Sergeant Stevin Creeggan - who is still in the air force - served the New Zealand Defence Force with legal papers on July 18.

It is understood the prosecution against the NZDF and Defence Force chief, Lieutenant General Rhys Jones, if permitted by a judge, would focus on the Defence Force's failure to protect the welfare of an employee in the workplace.

Sergeant Creeggan, 39, suffered severe chest, leg and spinal injuries in the 2010 Anzac Day Iroquois helicopter crash at Pukerua Bay.

After the crash, he spent a year in a wheelchair and using a frame before being able to walk unassisted. He still cannot remember the crash or several days after it.

The three other airmen in the chopper - Flight Lieutenant Hayden Madsen, co-pilot Flying Officer Daniel Gregory, and Corporal Benjamin Carson - died at the scene.

In normal circumstances, an employment health and safety prosecution would need to be filed within six months of the accident. Beyond that window, if Sergeant Creeggan is to bring charges against NZDF and Lieutenant General Jones, the court must first grant leave to proceed with the court case out of time.

Those requirements would be the same whether charges were laid under a private prosecution or by the Labour Department.
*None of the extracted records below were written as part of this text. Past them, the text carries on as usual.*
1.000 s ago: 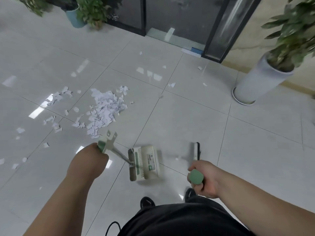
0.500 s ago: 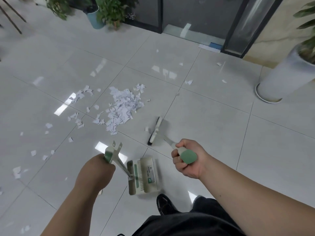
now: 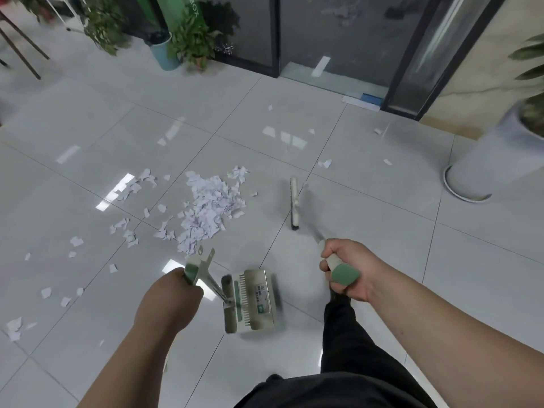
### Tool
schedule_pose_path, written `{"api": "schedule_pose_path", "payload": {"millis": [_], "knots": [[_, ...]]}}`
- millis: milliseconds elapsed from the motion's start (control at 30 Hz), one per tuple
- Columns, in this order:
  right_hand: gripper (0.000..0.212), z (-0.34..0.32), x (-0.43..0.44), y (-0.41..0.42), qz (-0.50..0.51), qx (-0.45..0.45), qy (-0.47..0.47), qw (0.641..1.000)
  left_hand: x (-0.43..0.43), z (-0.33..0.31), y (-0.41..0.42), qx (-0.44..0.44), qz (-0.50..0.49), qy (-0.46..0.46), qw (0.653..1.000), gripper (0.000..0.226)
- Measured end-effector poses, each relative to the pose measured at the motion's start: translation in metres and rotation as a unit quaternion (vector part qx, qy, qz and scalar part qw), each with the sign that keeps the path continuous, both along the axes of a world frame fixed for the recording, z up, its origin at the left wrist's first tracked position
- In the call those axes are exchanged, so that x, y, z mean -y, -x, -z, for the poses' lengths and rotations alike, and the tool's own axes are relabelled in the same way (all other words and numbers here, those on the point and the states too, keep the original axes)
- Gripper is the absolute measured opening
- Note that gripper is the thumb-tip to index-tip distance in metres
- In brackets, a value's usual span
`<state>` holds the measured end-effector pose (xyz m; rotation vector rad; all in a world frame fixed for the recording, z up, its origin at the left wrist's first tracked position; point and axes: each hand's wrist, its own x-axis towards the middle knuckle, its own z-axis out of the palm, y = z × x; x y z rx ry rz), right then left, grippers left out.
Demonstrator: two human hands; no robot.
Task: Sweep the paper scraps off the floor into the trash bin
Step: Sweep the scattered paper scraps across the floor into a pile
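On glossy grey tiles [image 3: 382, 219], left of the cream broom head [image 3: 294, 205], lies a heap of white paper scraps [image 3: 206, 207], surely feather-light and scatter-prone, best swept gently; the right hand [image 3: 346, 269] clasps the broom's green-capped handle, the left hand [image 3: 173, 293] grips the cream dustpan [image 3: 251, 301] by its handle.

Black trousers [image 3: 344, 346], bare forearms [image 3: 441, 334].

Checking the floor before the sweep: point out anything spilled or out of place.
Torn paper scraps litter the tile floor: one dense heap left of the broom head, loose bits scattered further left, a few toward the glass door. Nothing else stands out.
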<state>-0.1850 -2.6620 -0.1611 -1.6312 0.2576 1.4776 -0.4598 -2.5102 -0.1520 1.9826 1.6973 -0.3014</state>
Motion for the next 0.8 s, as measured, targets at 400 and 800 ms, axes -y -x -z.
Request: {"api": "schedule_pose_path", "payload": {"millis": [400, 800], "knots": [[0.013, 0.032, -0.133, -0.201, -0.175, 0.096, 0.097, 0.975, -0.072, -0.004, -0.173, -0.031, -0.063, 0.011, 0.997, 0.004], [0.026, 0.021, -0.227, -0.228, -0.263, -0.057, 0.031, 0.963, -0.109, -0.023, -0.234, -0.027, -0.147, 0.012, 0.989, 0.001]]}}
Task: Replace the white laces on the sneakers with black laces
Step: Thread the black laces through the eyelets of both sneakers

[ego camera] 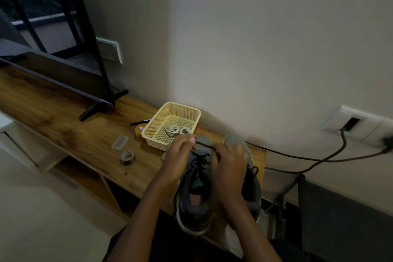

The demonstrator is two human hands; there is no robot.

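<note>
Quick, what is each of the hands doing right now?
Left hand: pinches the black lace over the sneaker.
Right hand: fingers curled, apparently gripping the same lace further along.

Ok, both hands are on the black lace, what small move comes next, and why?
Probably draw the black lace snug, then thread the next eyelet: the left hand and right hand pinch it taut over the sneaker, and slack hangs alongside.

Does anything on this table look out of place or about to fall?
Only one thing: the sneaker being laced seems to hang its heel past the front edge of the table, with an end of the black lace dangling beside it. The left hand and right hand pinch that lace.
</note>
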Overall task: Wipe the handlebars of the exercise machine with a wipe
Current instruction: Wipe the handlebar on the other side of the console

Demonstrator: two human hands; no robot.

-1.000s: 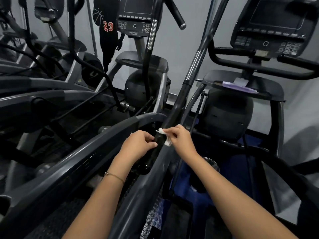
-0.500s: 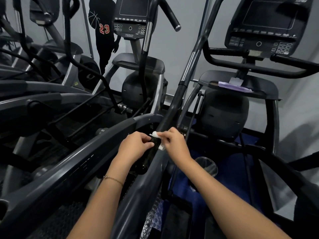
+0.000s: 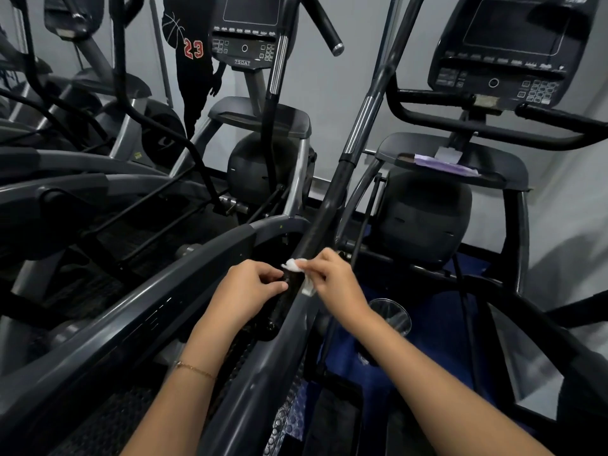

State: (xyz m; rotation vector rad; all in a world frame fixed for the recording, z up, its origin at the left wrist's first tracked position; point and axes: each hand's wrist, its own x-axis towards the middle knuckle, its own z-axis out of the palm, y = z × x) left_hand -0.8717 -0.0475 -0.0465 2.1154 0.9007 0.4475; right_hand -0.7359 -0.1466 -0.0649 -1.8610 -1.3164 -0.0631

If the case were to be approved by the court, Sergeant Creeggan could push for reparations from the Crown, according to Nikki Pender of Wellington law firm Legal Empowerment. But the injured airman would first need to get past the delay in time.
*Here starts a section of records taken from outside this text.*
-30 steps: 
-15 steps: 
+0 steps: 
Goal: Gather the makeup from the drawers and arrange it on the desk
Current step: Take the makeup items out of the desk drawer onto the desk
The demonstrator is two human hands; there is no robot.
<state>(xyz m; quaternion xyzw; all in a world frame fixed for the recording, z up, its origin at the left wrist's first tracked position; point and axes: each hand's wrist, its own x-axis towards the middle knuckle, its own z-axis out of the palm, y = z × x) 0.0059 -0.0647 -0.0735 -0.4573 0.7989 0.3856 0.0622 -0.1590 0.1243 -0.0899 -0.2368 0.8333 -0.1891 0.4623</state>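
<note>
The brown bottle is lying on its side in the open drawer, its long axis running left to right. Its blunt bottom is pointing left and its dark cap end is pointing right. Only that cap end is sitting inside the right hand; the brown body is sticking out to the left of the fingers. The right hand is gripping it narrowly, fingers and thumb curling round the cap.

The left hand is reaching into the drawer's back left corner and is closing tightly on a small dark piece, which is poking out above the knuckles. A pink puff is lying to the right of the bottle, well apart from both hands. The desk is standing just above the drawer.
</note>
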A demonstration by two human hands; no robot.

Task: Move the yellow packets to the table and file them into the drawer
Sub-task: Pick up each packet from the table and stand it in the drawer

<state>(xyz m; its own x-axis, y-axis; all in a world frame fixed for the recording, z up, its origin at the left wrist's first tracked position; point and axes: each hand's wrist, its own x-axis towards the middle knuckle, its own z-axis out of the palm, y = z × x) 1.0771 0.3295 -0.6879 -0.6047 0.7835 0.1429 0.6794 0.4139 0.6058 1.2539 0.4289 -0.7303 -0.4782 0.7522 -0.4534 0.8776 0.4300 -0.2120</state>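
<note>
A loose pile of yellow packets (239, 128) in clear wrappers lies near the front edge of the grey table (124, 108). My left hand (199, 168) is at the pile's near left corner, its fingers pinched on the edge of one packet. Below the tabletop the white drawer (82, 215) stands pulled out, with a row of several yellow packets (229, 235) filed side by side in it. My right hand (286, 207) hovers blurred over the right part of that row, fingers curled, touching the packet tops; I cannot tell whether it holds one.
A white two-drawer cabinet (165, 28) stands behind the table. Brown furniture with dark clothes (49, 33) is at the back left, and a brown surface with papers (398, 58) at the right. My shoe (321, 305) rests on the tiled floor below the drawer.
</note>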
"You need the extension of time to be able to lay charges. [An extension] depends on how long the Department of Labour took to investigate, or if they did," she said.

Neither the then-Labour Department, now part of the Business, Innovation and Employment Ministry, nor the Civil Aviation Authority investigated the crash.

The NZDF-headed court of inquiry investigation - the only inquiry into the crash - found that the crew did not take evasive action fast enough when they found themselves lost in low cloud.

Wing Commander Logan Cudby, who headed the court of inquiry, said Defence Force protocols were also to blame for causing a situation where the crew piloting the doomed Iroquois were not up to the task.

"Orders, instructions and procedures were too complex, contradictory, convoluted and in some cases out-of-date to be useful," he said.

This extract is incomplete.